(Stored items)
....

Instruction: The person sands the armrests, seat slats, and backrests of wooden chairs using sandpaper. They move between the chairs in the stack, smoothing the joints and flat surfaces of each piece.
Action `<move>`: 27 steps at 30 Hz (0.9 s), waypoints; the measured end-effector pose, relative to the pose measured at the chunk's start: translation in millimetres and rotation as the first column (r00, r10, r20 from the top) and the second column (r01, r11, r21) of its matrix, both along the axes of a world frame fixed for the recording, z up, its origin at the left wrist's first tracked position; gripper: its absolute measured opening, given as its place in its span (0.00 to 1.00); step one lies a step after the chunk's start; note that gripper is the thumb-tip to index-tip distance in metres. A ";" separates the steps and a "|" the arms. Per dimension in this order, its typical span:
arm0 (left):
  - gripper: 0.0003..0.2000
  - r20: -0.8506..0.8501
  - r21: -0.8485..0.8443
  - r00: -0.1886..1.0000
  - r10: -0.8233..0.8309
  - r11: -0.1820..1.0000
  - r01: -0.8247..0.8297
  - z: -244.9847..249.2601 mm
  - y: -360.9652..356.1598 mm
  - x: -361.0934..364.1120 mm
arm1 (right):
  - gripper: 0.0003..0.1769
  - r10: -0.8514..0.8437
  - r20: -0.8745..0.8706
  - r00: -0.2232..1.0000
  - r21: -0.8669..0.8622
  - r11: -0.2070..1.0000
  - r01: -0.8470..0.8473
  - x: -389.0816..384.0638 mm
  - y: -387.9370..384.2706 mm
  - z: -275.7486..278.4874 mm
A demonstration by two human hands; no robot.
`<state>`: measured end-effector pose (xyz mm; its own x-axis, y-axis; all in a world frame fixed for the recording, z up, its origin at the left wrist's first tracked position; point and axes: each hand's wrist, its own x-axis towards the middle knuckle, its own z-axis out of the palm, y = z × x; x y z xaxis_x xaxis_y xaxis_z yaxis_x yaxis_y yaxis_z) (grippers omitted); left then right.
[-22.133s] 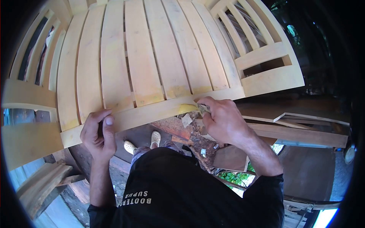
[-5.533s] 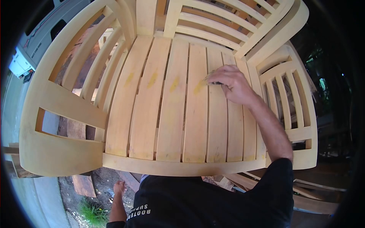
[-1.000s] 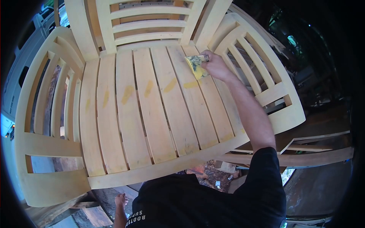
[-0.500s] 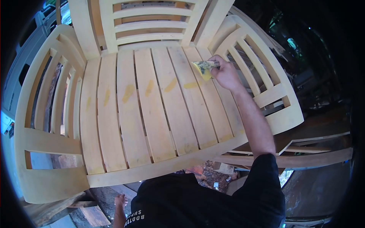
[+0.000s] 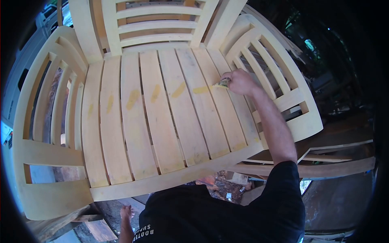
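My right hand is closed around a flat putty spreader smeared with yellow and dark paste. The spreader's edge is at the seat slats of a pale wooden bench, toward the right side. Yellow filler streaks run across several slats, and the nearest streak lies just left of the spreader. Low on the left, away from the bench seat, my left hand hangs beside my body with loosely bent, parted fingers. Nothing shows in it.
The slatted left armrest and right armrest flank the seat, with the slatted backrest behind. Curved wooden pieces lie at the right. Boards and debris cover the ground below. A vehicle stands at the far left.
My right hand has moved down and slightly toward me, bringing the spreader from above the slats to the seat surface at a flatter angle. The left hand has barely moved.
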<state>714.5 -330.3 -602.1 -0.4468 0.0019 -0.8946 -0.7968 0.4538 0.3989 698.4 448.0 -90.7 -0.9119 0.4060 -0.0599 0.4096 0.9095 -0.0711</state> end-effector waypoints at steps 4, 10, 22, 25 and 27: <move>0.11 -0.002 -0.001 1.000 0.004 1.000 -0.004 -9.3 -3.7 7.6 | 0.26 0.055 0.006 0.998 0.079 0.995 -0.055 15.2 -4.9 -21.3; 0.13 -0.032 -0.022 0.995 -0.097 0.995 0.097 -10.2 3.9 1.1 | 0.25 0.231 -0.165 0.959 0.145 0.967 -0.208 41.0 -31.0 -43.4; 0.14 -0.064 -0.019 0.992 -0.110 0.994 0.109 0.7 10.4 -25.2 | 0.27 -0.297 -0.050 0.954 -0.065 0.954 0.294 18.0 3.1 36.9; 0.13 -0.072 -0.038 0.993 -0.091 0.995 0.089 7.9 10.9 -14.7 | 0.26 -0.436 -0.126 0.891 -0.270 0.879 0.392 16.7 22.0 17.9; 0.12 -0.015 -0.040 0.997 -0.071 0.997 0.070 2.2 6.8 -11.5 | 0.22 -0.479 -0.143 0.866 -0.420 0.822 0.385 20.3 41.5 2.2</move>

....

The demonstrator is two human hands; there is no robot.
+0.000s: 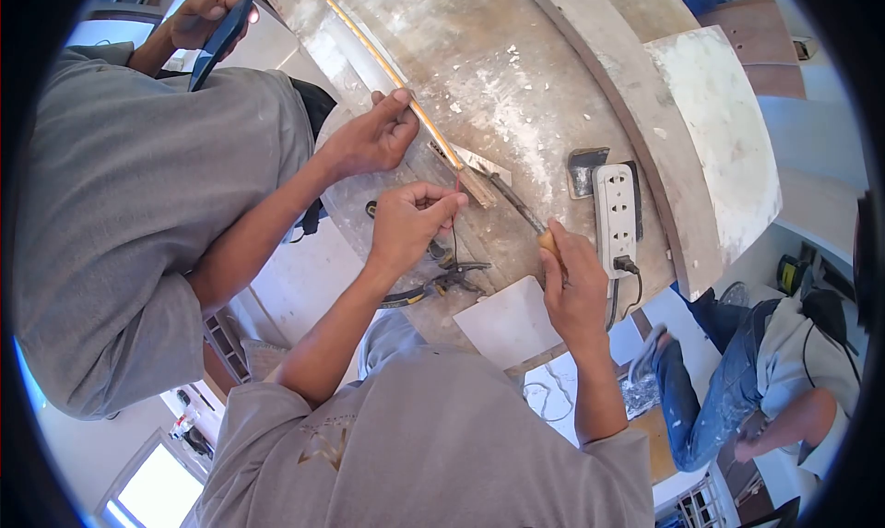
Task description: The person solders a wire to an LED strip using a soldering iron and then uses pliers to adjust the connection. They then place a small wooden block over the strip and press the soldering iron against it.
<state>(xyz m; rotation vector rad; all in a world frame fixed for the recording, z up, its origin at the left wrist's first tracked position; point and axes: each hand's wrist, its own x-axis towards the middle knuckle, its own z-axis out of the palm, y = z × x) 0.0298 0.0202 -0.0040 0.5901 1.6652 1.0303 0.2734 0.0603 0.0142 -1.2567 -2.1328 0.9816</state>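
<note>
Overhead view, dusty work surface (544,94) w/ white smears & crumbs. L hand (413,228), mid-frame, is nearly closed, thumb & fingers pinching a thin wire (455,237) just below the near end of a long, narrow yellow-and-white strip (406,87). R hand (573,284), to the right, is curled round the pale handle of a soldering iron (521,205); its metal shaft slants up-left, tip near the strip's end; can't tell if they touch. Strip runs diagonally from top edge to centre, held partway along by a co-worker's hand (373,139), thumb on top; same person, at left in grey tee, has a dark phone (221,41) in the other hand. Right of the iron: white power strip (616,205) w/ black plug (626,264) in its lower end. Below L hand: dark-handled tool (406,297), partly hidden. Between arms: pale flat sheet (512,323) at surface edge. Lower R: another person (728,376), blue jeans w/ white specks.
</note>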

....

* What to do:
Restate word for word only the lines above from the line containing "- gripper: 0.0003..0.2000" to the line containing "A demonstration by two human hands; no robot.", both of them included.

* Task answer:
  - gripper: 0.0003..0.2000
  - r20: -0.8506..0.8501
  - r21: -0.8485..0.8443
  - r00: -0.1886..1.0000
  - r10: -0.8233..0.8309
  - r11: -0.1820..1.0000
  - r01: -0.8247..0.8297
  - z: -244.9847..249.2601 mm
  - y: -360.9652..356.1598 mm
  - x: -361.0934..364.1120 mm
arm1 (right):
  - gripper: 0.0003..0.1769
  - r10: -0.8514..0.8437
  - r20: -0.8745..0.8706
  - r00: -0.2232..1.0000
  - r21: -0.8669..0.8622
  - r11: -0.2070..1.0000
  - r01: -0.8470..0.8473
  - x: -389.0816..384.0638 mm
  - y: -387.9370..384.2706 mm
  - z: -275.7486..278.4874 mm
A demonstration by two human hands; no robot.

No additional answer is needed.